This week I have been trying, multiple times, to change the address and phone number on my Bank of America account. You’d think that would be fairly straightforward, wouldn’t you?
First I tried to make the changes online, but could not enter any edited data. So, I tried the chat line. The chat person was friendly, but ultimately unable to help me. Apparently, the primary address information can only be changed by talking to an account specialist. A person. Over the phone.
OK, I thought. I can do that. Ha! How naive I was.

In order to talk to an account specialist, I had to navigate the minefield that is the bank’s telephone menu-and-marketing-tool. First, the robot wanted to know my account number but it didn’t recognize the number I quoted from my online account. Bewildered, I kept trying, running my finger along the onscreen digits. It turns out the robot doesn’t like it when a number is preceded by two zeros.
Then, whenever I said that I wanted to change my address, the robot told me to go online. My screaming into the phone that I had already tried this unsuccessfully (or words to that effect) fell on deaf robot ears.
This happened more than once, so I went back to the chat line to explain my dilemma. The chat person suggested that I press 0 and ask for an account specialist.
It took a couple of attempts, but that technique was eventually successful. Actually, to be specific, the word “person” was more successful that the words “account specialist.”
Once I was actually talking to a human, my attempt to change my information depended upon my answers to a number of questions including the number on the back of my debit card and the number of kilometres to the moon. (I’m joking, of course. Americans don’t use kilometres.) One question was the number of my passport, so I dug out my passport and read out the number.
Nope. Wrong number. . . . What?? I only have one passport and that is the number. Perhaps there is a visa number, the person suggested. Then I started to look on every page and I read out every number I found. None of them was the sought-after number.
When that failed, the account specialist asked me to access my old iPhone 7 (the one I had when I once updated the account), fire it up, reactivate the settings and be ready to receive his bat-signal. When my efforts took longer than two minutes, he abandoned that solution. By this time I had developed an impotent rage and bid farewell to the one and only bank employee I had actually been able to talk with.

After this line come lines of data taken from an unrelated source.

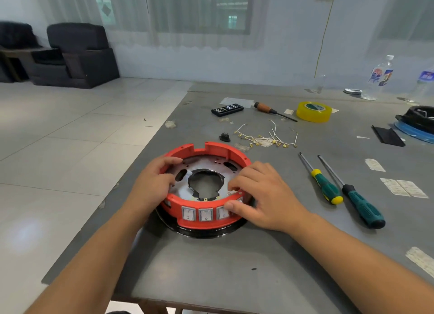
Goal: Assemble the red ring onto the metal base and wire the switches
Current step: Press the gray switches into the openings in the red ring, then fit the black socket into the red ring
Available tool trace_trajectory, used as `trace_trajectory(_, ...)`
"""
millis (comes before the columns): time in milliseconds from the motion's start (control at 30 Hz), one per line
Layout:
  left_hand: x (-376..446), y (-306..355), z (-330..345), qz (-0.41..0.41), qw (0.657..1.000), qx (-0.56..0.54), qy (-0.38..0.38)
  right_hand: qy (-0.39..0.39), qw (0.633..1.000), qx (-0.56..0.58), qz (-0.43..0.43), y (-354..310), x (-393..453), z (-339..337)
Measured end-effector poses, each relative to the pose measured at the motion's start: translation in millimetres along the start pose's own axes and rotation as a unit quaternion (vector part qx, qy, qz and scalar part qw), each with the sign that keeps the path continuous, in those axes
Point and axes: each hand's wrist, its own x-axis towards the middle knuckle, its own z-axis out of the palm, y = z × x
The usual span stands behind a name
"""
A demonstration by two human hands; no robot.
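While both hands bear on the assembly, the left hand [153, 179] curls its fingers over the left rim of the red ring [212, 149] and holds it; the right hand [259, 194] lies on the right rim with loosely bent fingers, thumb pressing the outer wall beside the white rocker switches [197, 214], and whether it truly grasps or only presses I cannot tell; the ring sits on the metal base [211, 162] near the front left of the grey desk [234, 266], over a dark disc that shows under its near edge. My judgement: the ring is stiff moulded plastic, light, likely to crack at its thin notched far wall, so it is best taken at opposite sides of the rim, clear of the switches; the base plate looks thin, with sharp edges round its torn central hole. The ring lies flat, its axis upright, switches facing the person, the notch pointing away. Beyond it lie a loose black switch [225, 137] and short white jumper wires [265, 137]; to the right, two green-handled screwdrivers [345, 191]; further back, a wooden-handled screwdriver [273, 111], yellow tape [313, 111] and a bit case [227, 109].
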Motion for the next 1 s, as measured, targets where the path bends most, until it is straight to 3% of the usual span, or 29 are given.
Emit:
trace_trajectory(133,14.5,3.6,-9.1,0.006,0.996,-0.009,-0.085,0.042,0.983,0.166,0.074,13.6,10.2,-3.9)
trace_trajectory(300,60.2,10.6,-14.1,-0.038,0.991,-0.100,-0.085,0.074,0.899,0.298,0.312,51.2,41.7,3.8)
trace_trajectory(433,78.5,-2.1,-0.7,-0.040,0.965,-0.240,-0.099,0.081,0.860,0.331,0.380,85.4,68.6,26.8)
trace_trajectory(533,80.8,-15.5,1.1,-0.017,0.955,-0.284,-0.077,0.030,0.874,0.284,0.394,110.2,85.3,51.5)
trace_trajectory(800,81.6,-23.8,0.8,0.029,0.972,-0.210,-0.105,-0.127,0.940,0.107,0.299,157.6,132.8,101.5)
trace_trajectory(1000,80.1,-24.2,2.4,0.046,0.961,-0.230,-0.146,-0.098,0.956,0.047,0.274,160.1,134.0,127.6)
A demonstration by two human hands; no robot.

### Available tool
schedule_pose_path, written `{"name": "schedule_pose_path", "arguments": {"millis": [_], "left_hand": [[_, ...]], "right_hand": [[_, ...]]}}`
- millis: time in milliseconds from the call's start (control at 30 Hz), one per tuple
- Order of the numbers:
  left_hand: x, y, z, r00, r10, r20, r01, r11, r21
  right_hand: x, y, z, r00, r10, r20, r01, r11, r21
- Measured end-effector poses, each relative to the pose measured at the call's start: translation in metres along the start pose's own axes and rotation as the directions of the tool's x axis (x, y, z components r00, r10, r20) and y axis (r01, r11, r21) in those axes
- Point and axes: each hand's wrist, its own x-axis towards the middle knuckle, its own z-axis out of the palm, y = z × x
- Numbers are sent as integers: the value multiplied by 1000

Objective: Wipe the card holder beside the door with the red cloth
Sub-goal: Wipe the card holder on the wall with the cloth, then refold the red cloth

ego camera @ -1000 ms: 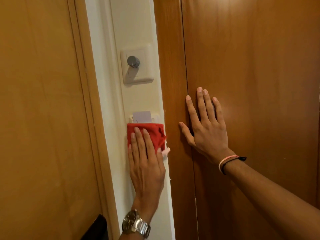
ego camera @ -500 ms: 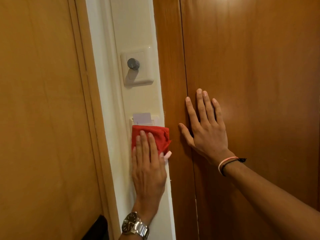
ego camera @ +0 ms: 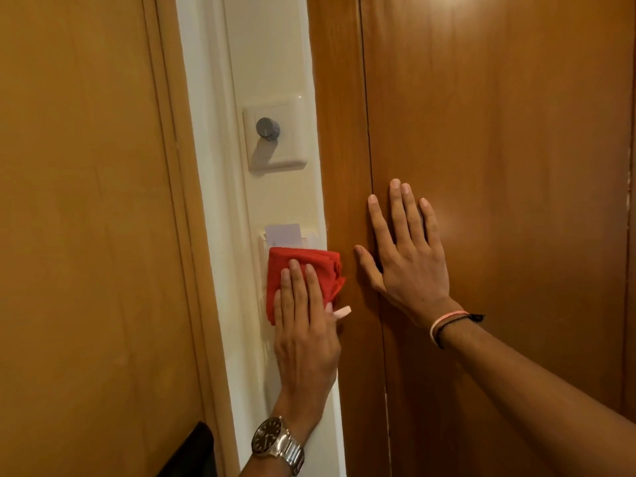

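The white card holder [ego camera: 263,243] is fixed to the cream wall strip between two wooden panels, with a white card [ego camera: 284,233] standing in its top slot. A folded red cloth [ego camera: 299,258] covers most of the holder's front. My left hand [ego camera: 304,335], with a watch on the wrist, presses flat on the cloth against the holder. My right hand [ego camera: 409,253] rests flat with spread fingers on the wooden door [ego camera: 499,166] to the right, holding nothing.
A white switch plate with a grey round knob [ego camera: 267,128] sits on the wall above the holder. A wooden panel [ego camera: 79,218] flanks the wall strip on the left. A dark object [ego camera: 192,452] shows at the bottom left edge.
My left hand and the red cloth have slid slightly to the right and a little down over the holder. My right hand stays flat on the door.
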Motion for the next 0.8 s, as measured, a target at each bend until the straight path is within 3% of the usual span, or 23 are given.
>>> {"name": "schedule_pose_path", "arguments": {"millis": [100, 167, 300, 400, 467, 567, 800], "left_hand": [[10, 12, -3, 995, -71, 67, 81, 983, -167], [7, 6, -11, 996, -29, 84, 51, 960, -274], [6, -15, -35, 993, -119, 4, 108, 887, -449], [19, -20, -45, 977, -189, -102, 126, 888, -442], [26, -27, -48, 948, -277, -159, 175, 867, -466], [31, -33, -52, 905, -408, -120, 281, 785, -553], [46, -11, -62, 949, -314, -35, 235, 776, -585]], "right_hand": [[2, 15, -3, 1000, -5, 11, 5, 1000, 17], [-2, 11, -8, 999, -36, 25, 33, 992, 121], [-11, -18, -20, 979, -180, 92, 137, 924, 357], [-11, -38, -28, 977, -187, 99, 131, 903, 409], [-10, -52, -33, 976, -167, 142, 97, 910, 402], [-9, -67, -39, 970, -114, 215, 4, 892, 452], [-5, -51, -54, 956, 49, 290, -207, 815, 542]]}}
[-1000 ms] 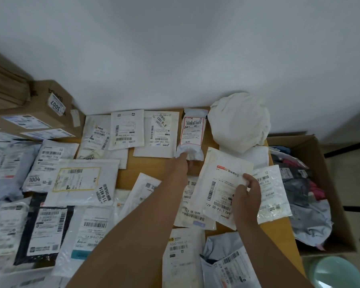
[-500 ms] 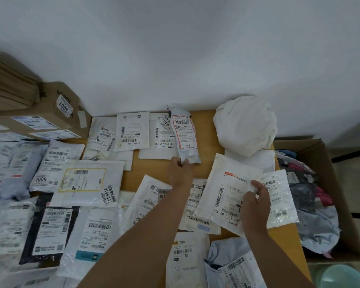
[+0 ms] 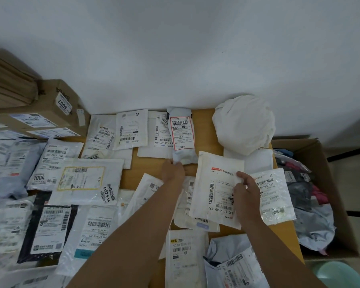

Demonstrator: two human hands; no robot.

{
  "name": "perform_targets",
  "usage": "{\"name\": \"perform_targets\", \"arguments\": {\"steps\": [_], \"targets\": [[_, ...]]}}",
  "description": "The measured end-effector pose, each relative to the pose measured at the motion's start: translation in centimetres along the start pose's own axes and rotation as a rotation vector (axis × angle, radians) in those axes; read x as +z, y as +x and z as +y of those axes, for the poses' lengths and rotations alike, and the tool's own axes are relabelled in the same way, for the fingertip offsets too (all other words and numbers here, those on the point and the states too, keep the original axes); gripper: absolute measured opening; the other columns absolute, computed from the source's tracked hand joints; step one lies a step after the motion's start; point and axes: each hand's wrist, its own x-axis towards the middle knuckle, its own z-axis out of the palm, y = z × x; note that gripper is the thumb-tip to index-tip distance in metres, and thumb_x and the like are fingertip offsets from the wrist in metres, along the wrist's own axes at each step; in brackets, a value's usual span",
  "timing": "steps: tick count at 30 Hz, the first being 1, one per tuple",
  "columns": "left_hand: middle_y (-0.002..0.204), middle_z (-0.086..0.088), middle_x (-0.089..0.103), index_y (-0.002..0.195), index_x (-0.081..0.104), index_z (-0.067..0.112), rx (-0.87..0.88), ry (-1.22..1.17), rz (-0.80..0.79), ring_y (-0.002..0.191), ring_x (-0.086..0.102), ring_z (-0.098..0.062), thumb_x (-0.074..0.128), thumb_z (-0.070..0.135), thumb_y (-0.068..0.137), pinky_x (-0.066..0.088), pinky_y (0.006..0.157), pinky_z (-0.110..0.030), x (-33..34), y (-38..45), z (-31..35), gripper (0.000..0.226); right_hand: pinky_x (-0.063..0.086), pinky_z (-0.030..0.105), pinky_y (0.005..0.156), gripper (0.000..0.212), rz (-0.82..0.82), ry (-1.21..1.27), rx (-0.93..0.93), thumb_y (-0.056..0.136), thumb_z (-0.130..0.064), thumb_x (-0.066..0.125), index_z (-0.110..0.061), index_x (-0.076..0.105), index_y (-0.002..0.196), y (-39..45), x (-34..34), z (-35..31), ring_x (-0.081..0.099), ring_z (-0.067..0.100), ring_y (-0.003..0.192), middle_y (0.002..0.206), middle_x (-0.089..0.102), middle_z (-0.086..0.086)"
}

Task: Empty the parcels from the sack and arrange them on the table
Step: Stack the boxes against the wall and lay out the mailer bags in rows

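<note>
My left hand [image 3: 173,170] is reaching forward over the table [image 3: 204,129], its fingertips touching the near end of the red-framed pouch [image 3: 182,136]; the fingers are hidden behind the back of the hand, so I cannot tell whether they are pinching the pouch or only resting against it. The pouch is lying lengthwise straight ahead of that hand, overlapping the right edge of a flat white mailer [image 3: 155,134] in the back row. My right hand [image 3: 245,196] is gripping a white envelope [image 3: 216,183], thumb on top near its middle and the other fingers curled beneath its right edge, tilting it above the parcels under it. Just right of that hand a clear bubble mailer [image 3: 275,196] is sticking out from under the envelope. Ahead of the right hand the white sack [image 3: 244,123] is sitting bunched at the far table edge. Further right, off the table, an open box [image 3: 318,196] is holding more bags. Left of my left hand, many labelled parcels are lying flat and overlapping, among them one with a yellow-bordered label [image 3: 85,179].
</note>
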Motion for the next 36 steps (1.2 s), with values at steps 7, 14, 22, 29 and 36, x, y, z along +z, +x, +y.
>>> {"name": "perform_targets", "arguments": {"steps": [7, 14, 22, 29, 36], "targets": [[0.121, -0.005, 0.059, 0.132, 0.046, 0.014, 0.057, -0.034, 0.025, 0.101, 0.064, -0.026, 0.062, 0.021, 0.090, 0.055, 0.079, -0.038, -0.8, -2.7, 1.4, 0.046, 0.039, 0.023, 0.045, 0.040, 0.001, 0.024, 0.009, 0.092, -0.001, 0.041, -0.023, 0.061, 0.118, -0.3, -0.7, 0.2, 0.047, 0.011, 0.056, 0.088, 0.062, 0.002], [0.129, -0.010, 0.045, 0.126, 0.052, 0.014, 0.309, 0.489, 0.189, 0.115, 0.048, -0.029, 0.057, 0.020, 0.091, 0.044, 0.091, -0.040, -12.3, -4.7, -3.0, 0.036, 0.053, 0.035, 0.073, 0.039, 0.031, -0.095, -0.081, 0.090, -0.007, 0.046, -0.017, 0.054, 0.127, 0.8, 2.1, -1.8, 0.060, 0.024, 0.096, 0.122, 0.055, 0.008], [0.139, -0.009, 0.040, 0.137, 0.044, 0.019, 0.250, 0.879, 0.087, 0.127, 0.036, -0.029, 0.060, 0.036, 0.092, 0.033, 0.105, -0.043, -16.4, -5.2, -7.8, 0.051, 0.041, 0.049, 0.097, 0.048, -0.300, -0.836, -0.873, 0.080, -0.030, 0.058, -0.008, 0.055, 0.123, -6.7, 8.4, 1.6, 0.050, 0.039, 0.116, 0.124, 0.056, 0.015], [0.135, -0.009, 0.039, 0.134, 0.048, 0.020, 0.364, 0.889, 0.051, 0.125, 0.036, -0.029, 0.053, 0.036, 0.096, 0.034, 0.103, -0.039, -15.7, -4.7, -8.5, 0.042, 0.009, 0.051, 0.118, 0.130, -0.596, -1.487, -0.741, 0.068, -0.077, 0.065, -0.018, -0.012, 0.154, -6.0, 14.5, 1.2, 0.006, 0.037, 0.148, 0.159, 0.009, 0.020], [0.120, -0.006, 0.059, 0.126, 0.058, 0.015, 0.441, 0.439, 0.079, 0.114, 0.051, -0.024, 0.050, 0.028, 0.097, 0.044, 0.099, -0.042, -18.3, -4.3, -9.0, 0.033, 0.042, 0.038, 0.094, 0.044, -0.639, -0.892, -0.517, 0.088, -0.013, 0.054, -0.011, 0.049, 0.132, -4.3, 15.2, -1.1, 0.053, 0.032, 0.115, 0.122, 0.056, 0.013]]}}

About an hour after I had hung up it dawned on me that I had opened the account in 2008 and had used the passport that was current at that time. It was renewed in 2017. Fortunately, I keep old passports because I don’t know how to safely discard them, and I was able to find it in my file of miscellaneous certificates. It was comfortably nesting beside a square dancing certificate from 1979 and my late husband’s record of employment. You never know when you might need these things.
I gave myself a day off from trying to communicate with the Bank of America, and then tried again this morning. From my past experience I had learned not to use the word “address” or “change” or “account” because that would only send me to a menu option that would dump me out. So, instead I said to the robot that I wanted to speak to a “person” about “personal information”. That worked.

After the obligatory wait time “because we have unusually high volumes” of people trying to get through, I was able to talk to a bank employee. (By the way, Bank of America, it isn’t unusual if it has been going on for years.) I didn’t even try to explain my problems to her, I just answered her questions with an out-of-date passport number, the last four digits of my tax ID number, the number on the back of my debit card, and the name of the last person to whom I wrote a cheque. At long last, the address and phone number were updated.
I would suggest to Bank of America that their telephone menu system is not user-friendly, has rage-inducing marketing spots, and is ultimately unworkable for issues such as mine. Passing on those suggestions, however, would require calling someone. I’ll let you guess how likely that is.
“I’m joking of course, Americans don’t use kilolmetres.” Funniest line I’ve read in a long time! And, indeed, “unusually high caller volume” does occur at every (almost) business I find myself calling. I feel your frustration!
I’m glad I gave you a smile, Mary Beth. 🙂
Pretty brilliant problem-solving; I’m impressed you figured out how to talk to a robot and the Passport number debacle. And kept your sanity. Wow!
Thanks, Lorna. I did figure it out but I have a feeling my sanity is not quite what it used to be.
Yes, it sounds like it was sorely challenged. Big ass companies can have that impact.
The magic word … representative.
Become a broken record through the telephone tree. Don’t even wait for a prompt, just interrupt the script.
So glad you were successful!
You are right, Diane. It’s a game of Guess The Magic Word.
Remember the days when companies had customer service ‘departments’ full of people? Hah – those days are sure gone. Yesterday I tried to access an account online, and I’d log in only to be told to log in, which I then would do again, only to be told to do it again. This morning I have to call a company, and I’ve been dreading it since yesterday.
The automated systems have turned me (and probably everyone else) off from using the phone. Maybe that was their plan all along.
A subject we can all relate to! So well written. I’ve been told I had the wrong birthday…where does one go from there I wonder?
The wrong birthday! Wow. It is scary to know that people would rather believe an error on a screen than a truth from a person.